= WHAT TO DO =
Copy the material below verbatim from the line with "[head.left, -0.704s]" to the line with "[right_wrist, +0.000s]", both lines included, omitting pictures and every line outside that range.

= DATA TO USE =

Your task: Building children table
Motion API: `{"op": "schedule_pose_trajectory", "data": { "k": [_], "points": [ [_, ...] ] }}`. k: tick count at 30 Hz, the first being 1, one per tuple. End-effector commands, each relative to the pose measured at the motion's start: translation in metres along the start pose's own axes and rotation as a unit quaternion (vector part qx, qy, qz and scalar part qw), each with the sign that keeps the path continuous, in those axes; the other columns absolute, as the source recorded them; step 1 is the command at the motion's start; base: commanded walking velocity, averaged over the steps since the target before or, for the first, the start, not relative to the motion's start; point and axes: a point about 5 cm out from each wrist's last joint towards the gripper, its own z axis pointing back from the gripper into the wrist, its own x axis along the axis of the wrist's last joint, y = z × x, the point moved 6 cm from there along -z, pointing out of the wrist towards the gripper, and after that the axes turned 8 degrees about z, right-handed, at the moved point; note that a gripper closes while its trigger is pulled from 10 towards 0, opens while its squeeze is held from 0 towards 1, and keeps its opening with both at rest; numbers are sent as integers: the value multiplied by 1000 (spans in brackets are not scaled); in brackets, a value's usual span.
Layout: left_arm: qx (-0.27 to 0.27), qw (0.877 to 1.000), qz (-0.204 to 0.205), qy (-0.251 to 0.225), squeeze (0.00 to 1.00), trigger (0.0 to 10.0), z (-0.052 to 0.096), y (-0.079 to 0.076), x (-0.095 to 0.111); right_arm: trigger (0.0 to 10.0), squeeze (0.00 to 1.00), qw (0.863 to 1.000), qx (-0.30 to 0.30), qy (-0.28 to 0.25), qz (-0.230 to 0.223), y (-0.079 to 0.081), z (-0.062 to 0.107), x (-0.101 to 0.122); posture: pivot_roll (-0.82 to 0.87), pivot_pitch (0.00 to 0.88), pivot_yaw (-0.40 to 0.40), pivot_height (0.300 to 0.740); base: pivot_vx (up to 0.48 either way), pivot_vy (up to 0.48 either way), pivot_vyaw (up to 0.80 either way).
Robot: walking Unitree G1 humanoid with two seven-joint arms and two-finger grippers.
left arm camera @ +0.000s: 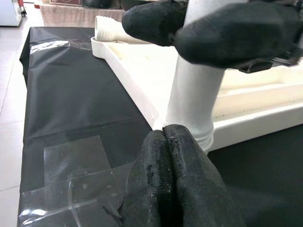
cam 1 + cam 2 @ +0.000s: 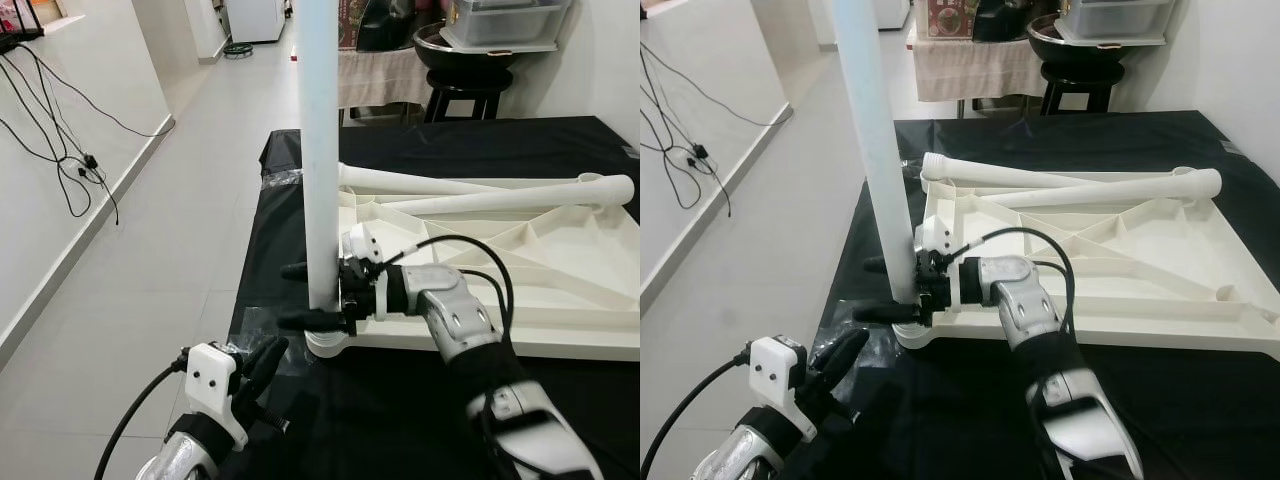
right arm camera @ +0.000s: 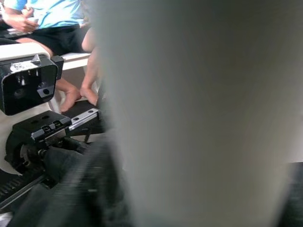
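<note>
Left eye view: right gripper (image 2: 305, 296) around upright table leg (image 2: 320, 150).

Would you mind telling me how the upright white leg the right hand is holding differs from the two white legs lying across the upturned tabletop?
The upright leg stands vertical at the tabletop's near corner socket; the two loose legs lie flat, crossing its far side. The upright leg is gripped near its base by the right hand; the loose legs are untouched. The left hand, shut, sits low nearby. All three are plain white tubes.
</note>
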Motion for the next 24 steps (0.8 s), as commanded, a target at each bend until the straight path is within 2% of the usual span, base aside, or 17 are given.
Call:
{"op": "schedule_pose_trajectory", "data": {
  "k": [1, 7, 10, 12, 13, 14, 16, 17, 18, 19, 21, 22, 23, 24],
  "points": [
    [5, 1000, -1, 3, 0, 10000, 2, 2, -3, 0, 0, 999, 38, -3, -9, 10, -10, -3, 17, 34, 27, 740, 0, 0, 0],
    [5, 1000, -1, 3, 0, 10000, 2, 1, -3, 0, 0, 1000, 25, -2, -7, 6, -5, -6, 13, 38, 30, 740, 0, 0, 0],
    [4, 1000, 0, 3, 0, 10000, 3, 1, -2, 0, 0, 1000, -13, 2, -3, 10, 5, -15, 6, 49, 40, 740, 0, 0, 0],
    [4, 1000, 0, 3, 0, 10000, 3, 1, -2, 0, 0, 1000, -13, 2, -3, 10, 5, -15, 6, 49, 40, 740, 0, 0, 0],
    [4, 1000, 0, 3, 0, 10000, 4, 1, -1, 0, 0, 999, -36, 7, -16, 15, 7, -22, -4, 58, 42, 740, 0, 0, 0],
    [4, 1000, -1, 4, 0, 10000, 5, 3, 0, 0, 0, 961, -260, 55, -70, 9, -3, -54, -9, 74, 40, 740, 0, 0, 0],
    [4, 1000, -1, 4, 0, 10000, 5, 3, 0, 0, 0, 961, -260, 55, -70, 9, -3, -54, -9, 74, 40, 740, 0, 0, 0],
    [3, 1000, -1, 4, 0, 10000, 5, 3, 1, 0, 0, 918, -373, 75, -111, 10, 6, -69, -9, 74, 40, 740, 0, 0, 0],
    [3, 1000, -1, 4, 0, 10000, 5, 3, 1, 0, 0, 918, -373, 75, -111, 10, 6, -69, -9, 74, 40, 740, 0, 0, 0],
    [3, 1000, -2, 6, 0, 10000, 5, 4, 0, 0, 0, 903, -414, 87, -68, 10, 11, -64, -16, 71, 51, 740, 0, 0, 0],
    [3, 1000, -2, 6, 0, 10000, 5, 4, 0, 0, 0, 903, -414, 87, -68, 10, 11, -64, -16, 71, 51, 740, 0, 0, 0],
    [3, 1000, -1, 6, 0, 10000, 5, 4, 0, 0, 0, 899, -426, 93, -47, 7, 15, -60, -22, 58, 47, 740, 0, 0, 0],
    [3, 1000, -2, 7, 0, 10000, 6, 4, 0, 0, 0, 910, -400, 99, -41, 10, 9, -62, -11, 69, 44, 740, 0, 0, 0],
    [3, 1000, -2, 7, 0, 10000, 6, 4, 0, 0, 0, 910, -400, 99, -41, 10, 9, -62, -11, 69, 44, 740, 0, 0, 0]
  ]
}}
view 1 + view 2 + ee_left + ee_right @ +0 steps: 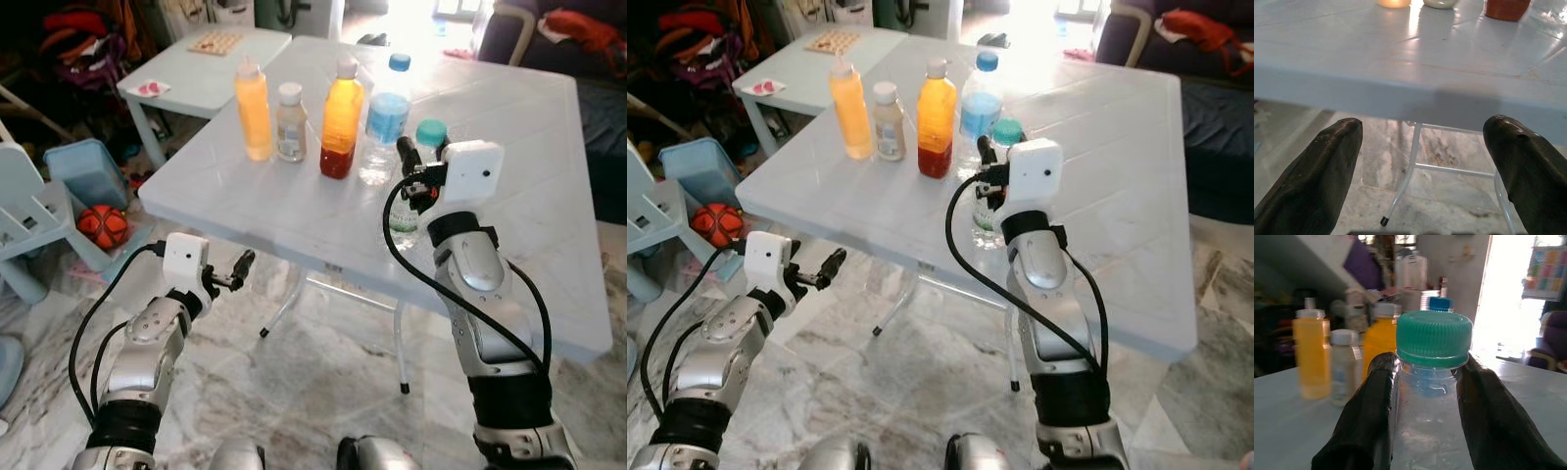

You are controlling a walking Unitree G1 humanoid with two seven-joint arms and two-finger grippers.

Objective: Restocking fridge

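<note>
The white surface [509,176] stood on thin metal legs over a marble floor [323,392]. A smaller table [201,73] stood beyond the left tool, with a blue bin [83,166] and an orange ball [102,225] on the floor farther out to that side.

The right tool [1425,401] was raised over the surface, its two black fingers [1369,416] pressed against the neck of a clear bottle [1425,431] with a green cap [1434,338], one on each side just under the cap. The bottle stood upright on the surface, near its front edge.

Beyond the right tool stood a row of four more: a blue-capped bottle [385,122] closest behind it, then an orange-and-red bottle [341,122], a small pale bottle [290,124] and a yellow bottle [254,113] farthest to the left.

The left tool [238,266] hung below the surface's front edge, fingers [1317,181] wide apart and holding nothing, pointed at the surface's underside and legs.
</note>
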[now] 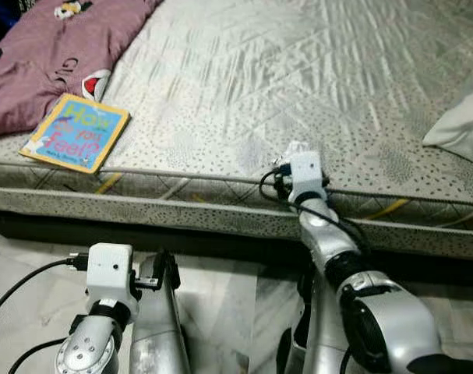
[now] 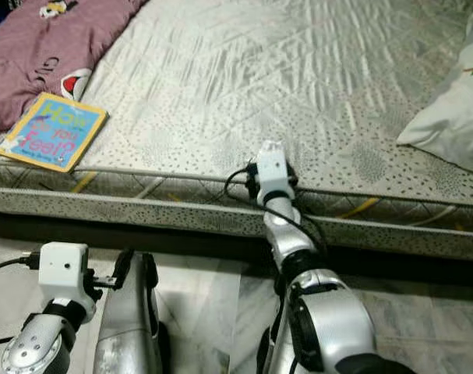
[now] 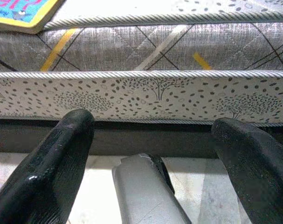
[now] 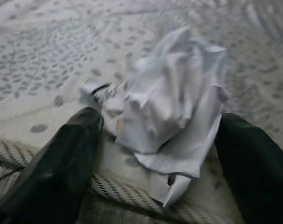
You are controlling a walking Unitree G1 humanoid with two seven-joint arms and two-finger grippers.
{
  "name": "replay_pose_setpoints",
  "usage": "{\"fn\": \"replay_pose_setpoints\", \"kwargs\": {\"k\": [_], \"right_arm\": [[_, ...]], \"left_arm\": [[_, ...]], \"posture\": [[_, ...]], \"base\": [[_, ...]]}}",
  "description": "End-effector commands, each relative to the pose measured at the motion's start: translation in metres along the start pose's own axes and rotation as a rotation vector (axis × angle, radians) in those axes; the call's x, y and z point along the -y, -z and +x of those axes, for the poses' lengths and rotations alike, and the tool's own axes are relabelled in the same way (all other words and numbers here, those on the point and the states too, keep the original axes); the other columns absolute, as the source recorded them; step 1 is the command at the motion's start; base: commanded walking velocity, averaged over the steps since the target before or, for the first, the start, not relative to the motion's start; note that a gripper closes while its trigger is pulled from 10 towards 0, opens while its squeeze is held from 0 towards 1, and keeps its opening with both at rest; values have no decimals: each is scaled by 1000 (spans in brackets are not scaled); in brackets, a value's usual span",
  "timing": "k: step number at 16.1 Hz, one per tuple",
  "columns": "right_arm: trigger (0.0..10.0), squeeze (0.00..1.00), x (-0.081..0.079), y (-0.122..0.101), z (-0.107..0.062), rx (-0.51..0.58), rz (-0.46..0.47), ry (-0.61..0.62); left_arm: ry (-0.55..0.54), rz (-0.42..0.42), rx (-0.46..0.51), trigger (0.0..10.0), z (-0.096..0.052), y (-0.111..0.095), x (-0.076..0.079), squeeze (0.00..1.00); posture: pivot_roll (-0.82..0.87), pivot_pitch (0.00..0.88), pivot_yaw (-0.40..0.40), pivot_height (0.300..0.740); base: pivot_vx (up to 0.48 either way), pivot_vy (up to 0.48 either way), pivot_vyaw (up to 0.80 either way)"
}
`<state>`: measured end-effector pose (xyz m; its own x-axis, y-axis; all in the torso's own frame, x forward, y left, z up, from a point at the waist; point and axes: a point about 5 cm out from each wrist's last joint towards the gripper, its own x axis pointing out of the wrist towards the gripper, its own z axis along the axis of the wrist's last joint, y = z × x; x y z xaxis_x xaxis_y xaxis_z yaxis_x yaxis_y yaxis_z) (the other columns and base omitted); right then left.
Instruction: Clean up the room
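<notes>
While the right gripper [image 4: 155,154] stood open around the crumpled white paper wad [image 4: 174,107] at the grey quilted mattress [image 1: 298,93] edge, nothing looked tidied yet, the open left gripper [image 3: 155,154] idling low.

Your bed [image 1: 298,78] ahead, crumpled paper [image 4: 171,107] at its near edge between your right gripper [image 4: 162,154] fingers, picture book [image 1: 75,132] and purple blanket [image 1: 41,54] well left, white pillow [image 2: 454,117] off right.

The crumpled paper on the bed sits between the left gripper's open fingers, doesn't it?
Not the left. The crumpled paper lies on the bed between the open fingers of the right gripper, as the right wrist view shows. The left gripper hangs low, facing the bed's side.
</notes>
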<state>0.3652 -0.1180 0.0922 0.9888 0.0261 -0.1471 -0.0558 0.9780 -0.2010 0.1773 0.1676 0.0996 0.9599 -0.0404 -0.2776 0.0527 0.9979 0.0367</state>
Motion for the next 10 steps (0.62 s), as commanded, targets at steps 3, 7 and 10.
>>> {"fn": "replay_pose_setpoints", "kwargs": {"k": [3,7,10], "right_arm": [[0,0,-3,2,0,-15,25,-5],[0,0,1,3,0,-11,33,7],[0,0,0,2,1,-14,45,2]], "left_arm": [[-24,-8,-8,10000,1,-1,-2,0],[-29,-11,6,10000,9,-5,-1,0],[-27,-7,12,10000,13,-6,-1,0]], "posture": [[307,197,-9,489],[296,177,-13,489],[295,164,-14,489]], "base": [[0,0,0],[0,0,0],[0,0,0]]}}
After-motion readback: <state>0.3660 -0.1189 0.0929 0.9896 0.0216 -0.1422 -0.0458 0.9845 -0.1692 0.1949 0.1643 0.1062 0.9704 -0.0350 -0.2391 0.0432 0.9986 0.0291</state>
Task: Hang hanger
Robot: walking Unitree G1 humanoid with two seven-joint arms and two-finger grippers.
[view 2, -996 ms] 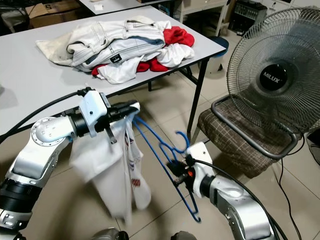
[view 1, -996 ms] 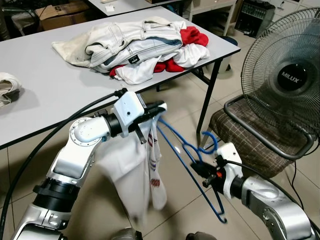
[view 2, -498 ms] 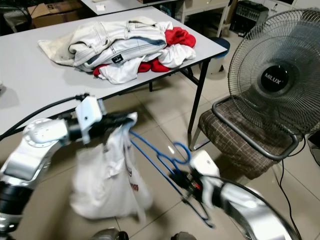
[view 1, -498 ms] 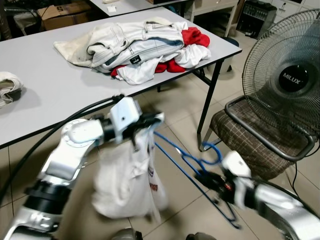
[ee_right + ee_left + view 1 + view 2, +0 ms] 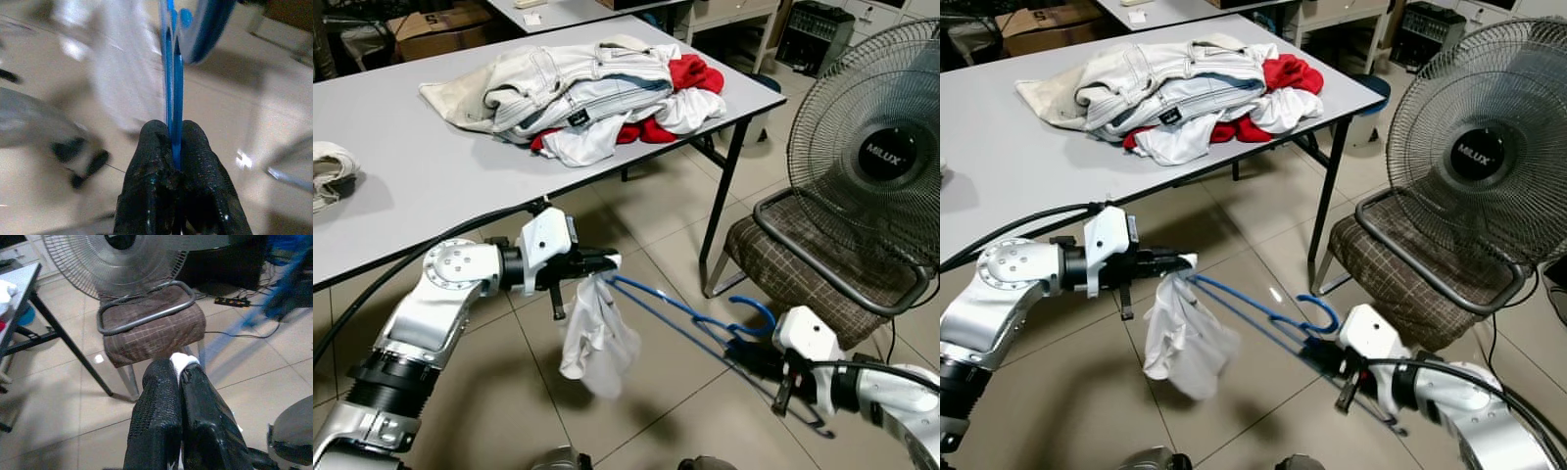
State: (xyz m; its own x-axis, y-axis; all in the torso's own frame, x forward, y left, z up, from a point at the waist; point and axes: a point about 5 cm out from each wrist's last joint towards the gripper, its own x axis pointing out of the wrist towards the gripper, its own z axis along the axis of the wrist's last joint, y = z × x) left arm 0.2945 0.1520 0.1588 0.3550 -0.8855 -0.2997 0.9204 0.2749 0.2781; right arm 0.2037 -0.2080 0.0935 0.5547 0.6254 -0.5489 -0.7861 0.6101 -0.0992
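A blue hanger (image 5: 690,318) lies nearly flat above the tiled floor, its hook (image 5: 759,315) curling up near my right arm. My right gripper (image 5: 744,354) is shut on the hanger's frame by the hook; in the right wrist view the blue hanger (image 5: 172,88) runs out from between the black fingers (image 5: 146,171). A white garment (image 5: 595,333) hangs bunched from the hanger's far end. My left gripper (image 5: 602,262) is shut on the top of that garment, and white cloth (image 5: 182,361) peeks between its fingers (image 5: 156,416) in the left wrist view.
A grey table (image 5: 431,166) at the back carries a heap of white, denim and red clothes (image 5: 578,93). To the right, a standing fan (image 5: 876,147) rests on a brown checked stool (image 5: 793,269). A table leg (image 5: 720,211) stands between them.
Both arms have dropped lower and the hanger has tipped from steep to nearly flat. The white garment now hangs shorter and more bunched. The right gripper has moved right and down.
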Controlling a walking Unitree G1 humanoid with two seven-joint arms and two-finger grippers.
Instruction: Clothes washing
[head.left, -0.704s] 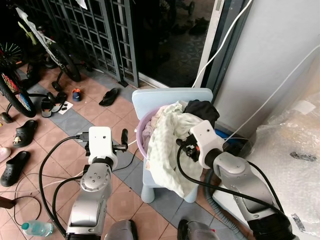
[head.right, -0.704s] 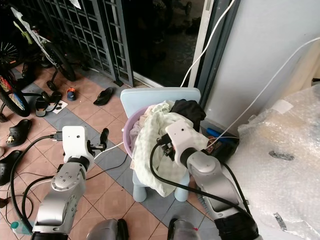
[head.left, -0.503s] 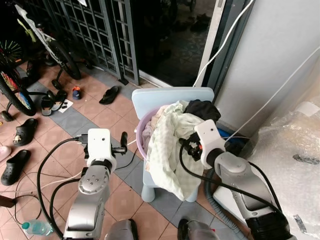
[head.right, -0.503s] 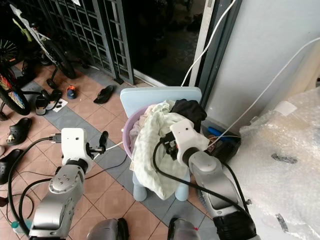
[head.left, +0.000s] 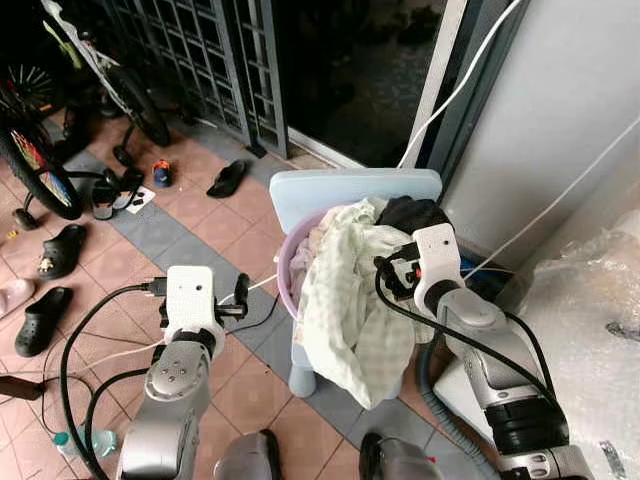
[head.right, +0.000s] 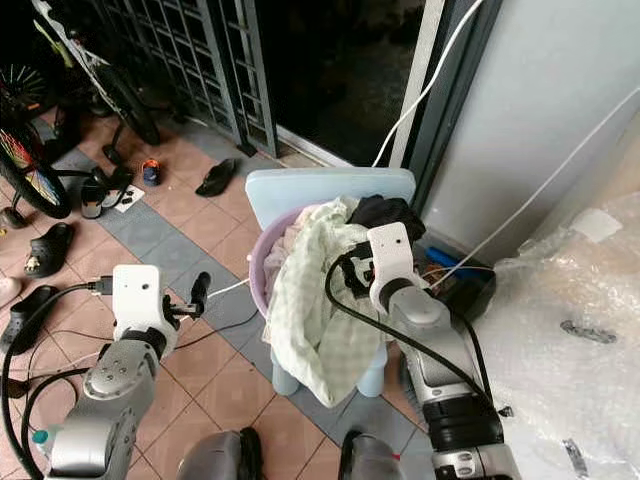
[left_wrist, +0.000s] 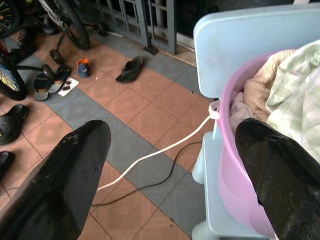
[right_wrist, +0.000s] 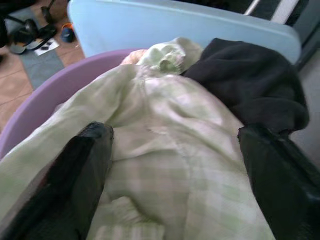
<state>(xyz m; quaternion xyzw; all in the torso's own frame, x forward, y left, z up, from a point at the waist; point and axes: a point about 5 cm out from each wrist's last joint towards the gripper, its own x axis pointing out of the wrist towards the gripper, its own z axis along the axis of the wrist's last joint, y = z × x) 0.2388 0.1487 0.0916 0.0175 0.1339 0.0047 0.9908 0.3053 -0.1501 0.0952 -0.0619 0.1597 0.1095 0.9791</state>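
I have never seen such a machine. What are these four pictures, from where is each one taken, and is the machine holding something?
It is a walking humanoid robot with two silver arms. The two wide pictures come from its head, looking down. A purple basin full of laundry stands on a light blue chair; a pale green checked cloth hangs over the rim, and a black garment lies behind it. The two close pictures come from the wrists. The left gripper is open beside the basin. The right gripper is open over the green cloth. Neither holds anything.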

= WRITTEN SOLUTION =
[head.left, -0.704s] 
[head.right, -0.704s] 
[head.left, -0.503s] 
[head.right, -0.503s] 
[head.left, +0.000s] 
[head.right, +0.000s] 
[left_wrist, +0.000s] 
[right_wrist, +0.000s] 

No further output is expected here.